予言書を手に入れた悪役令嬢は役を降りることにしました。
乳母とは母に変わり乳を飲ませてくれる女性のことだ。たいてい母親と同年代で、同時期に子供を産んだ乳の出る女性がなる。

それでいくとすでに老年にさしかかっていたマリアは正確には乳母ではなかった。
乳母はマリアの姪であるレマリナのことでマリアは子守女とでも言うべき存在だったが、邸の者たちは皆マリアのことを乳母様と呼ぶし、レマリナのことはレマリナ様と呼んだ。

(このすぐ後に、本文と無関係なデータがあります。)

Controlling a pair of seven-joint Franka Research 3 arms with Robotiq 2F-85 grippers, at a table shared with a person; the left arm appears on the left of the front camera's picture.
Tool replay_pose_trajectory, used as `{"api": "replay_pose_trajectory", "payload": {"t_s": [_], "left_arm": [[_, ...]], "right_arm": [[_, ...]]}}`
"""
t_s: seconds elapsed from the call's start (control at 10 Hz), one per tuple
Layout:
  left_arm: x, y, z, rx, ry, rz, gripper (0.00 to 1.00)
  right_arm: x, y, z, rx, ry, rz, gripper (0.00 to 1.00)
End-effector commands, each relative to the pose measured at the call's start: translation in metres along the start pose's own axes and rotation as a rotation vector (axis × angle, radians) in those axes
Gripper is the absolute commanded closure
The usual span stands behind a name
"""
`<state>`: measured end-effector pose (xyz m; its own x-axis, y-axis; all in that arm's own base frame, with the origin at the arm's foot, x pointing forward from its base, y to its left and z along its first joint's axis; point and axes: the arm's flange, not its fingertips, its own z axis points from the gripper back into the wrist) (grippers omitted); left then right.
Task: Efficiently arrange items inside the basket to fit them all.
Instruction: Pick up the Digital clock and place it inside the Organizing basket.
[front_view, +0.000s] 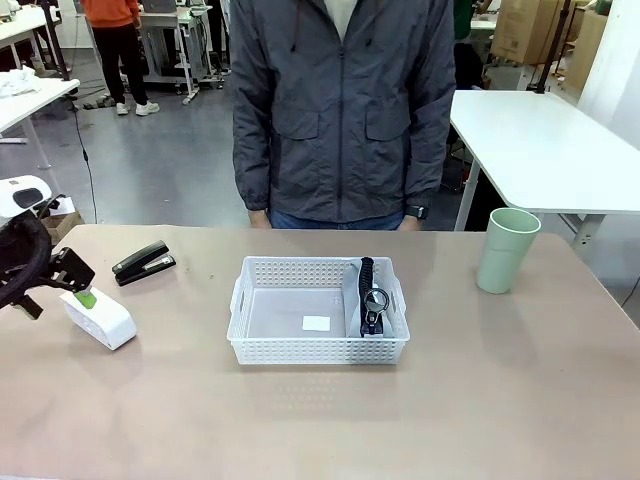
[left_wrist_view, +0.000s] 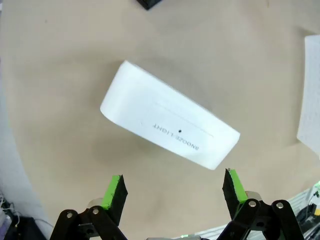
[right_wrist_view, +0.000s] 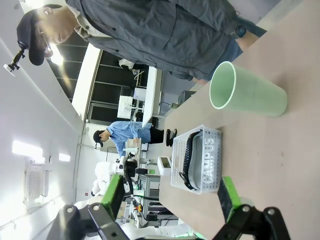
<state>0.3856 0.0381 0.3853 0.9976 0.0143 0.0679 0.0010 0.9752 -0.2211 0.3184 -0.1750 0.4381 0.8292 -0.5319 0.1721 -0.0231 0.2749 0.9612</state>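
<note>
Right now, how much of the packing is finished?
Done: the pouch stands inside the basket along its right side. In hand: the left gripper hangs open over the white box, not gripping yet. Left: that box, the stapler and the cup sit on the table, outside it.

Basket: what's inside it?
A grey zip pouch stands on edge at the right end of the basket, and a small white sticker lies on its floor. Whatever is beneath the pouch is hidden.
</note>
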Motion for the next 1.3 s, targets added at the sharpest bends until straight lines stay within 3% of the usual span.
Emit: {"api": "replay_pose_trajectory", "payload": {"t_s": [0.0, 0.1, 0.7, 0.8, 1.0, 1.2], "left_arm": [[0.012, -0.004, 0.004, -0.013, -0.083, 0.030, 0.00], [0.000, 0.000, 0.000, 0.000, 0.000, 0.000, 0.00], [0.003, -0.001, 0.000, -0.010, -0.008, 0.008, 0.00], [0.006, -0.004, -0.002, -0.047, 0.079, -0.150, 0.00], [0.014, -0.009, -0.004, -0.046, 0.099, -0.368, 0.00], [0.017, -0.017, -0.011, -0.022, 0.168, -0.825, 0.00]], "right_arm": [[-0.001, 0.001, 0.002, 0.008, 0.000, 0.006, 0.00], [-0.001, 0.001, 0.002, 0.008, 0.000, 0.006, 0.00], [-0.001, 0.001, 0.002, 0.008, 0.000, 0.006, 0.00], [-0.001, 0.001, 0.002, 0.008, 0.000, 0.006, 0.00], [-0.001, 0.001, 0.002, 0.008, 0.000, 0.006, 0.00], [-0.001, 0.001, 0.002, 0.008, 0.000, 0.006, 0.00]]}}
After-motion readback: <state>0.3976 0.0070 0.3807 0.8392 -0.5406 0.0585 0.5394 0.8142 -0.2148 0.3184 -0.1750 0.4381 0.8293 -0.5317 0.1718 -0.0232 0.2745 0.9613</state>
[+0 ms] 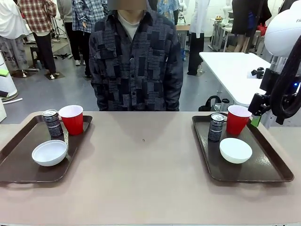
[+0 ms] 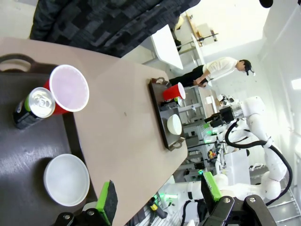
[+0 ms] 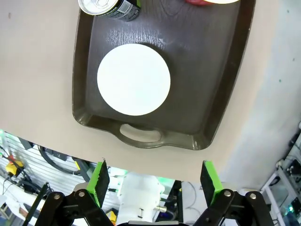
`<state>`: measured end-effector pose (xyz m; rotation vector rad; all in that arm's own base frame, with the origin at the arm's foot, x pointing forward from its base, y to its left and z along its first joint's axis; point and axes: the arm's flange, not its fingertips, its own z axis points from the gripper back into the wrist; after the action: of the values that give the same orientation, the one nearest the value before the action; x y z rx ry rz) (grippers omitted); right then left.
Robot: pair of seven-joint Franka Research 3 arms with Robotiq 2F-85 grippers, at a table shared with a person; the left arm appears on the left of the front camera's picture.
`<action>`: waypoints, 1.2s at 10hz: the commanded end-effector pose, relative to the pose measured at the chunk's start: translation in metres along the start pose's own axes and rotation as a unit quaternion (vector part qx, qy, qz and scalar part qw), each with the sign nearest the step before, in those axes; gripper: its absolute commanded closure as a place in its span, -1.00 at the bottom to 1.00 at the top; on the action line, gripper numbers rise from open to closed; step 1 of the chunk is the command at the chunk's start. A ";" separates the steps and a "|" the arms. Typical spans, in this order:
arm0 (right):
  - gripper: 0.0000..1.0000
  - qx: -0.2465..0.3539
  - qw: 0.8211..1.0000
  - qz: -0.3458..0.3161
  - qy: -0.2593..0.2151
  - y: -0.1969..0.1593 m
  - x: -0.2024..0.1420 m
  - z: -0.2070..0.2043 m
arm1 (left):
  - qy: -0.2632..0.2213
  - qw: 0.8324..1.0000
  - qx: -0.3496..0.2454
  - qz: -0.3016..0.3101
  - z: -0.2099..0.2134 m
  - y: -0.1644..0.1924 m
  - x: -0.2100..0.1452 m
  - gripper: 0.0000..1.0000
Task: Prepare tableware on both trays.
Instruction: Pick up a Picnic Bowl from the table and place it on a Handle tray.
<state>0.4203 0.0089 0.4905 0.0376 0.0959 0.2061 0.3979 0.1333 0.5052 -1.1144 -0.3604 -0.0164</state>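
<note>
Two dark brown trays lie on the table. The left tray (image 1: 19,165) carries a dark can (image 1: 52,123), a red cup (image 1: 72,119) and a white bowl (image 1: 49,152). On the right tray (image 1: 268,165) stand a can (image 1: 216,127), a red cup (image 1: 237,119) and a bowl (image 1: 235,150). My right gripper (image 1: 256,117) hangs just right of that cup, apart from it. In its wrist view the right gripper (image 3: 154,181) is open and empty above the bowl (image 3: 133,80) and tray (image 3: 225,108). My left gripper (image 2: 160,195) is open and empty, raised over the left tray's cup (image 2: 68,88), can (image 2: 33,107) and bowl (image 2: 67,179).
A person in a dark patterned shirt (image 1: 136,56) stands at the table's far side, hands out of sight. Bare tabletop (image 1: 146,155) lies between the trays. A white table (image 1: 235,70) stands behind on the right.
</note>
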 end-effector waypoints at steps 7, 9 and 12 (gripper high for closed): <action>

マリアとレマリナはどちらも子爵家の出であり、他の邸の使用人たちとは同じ使用人でも格が違う。

マリアはもとはミリアの母の乳母だった女性で、身体の弱いミリアのために誰より信頼のおける人間にミリアを託したのだ。


ミリアが寝込んでいる時、いつもそばにいてくれるのはマリアかレマリナだった。
特にマリアはいつもベッドの縁に座り、何時間でもミリアの手を握って時に熱で熱くなったミリアの額をヒンヤリとしたその手で冷ましてくれた。

いつも優しく握ってくれるその年老いてカサついたマリアの手が、熱にうなされる苦しみの中でミリアに安心と優しさをくれた。

マリアの手はカサついていて体温が低いのかいつもヒンヤリと冷たくて、けれど他の誰のそれよりも温かかった。

だから。
きっとだからだろうと思う。


あの時。

そばにいてくれた彼を。
手を握りしめてくれた彼を。

好きになってしまったのだ。
嫌われていても、あきらめきれないのも、きっと。


ーーーあの冷たい手の温もりを忘れられないから。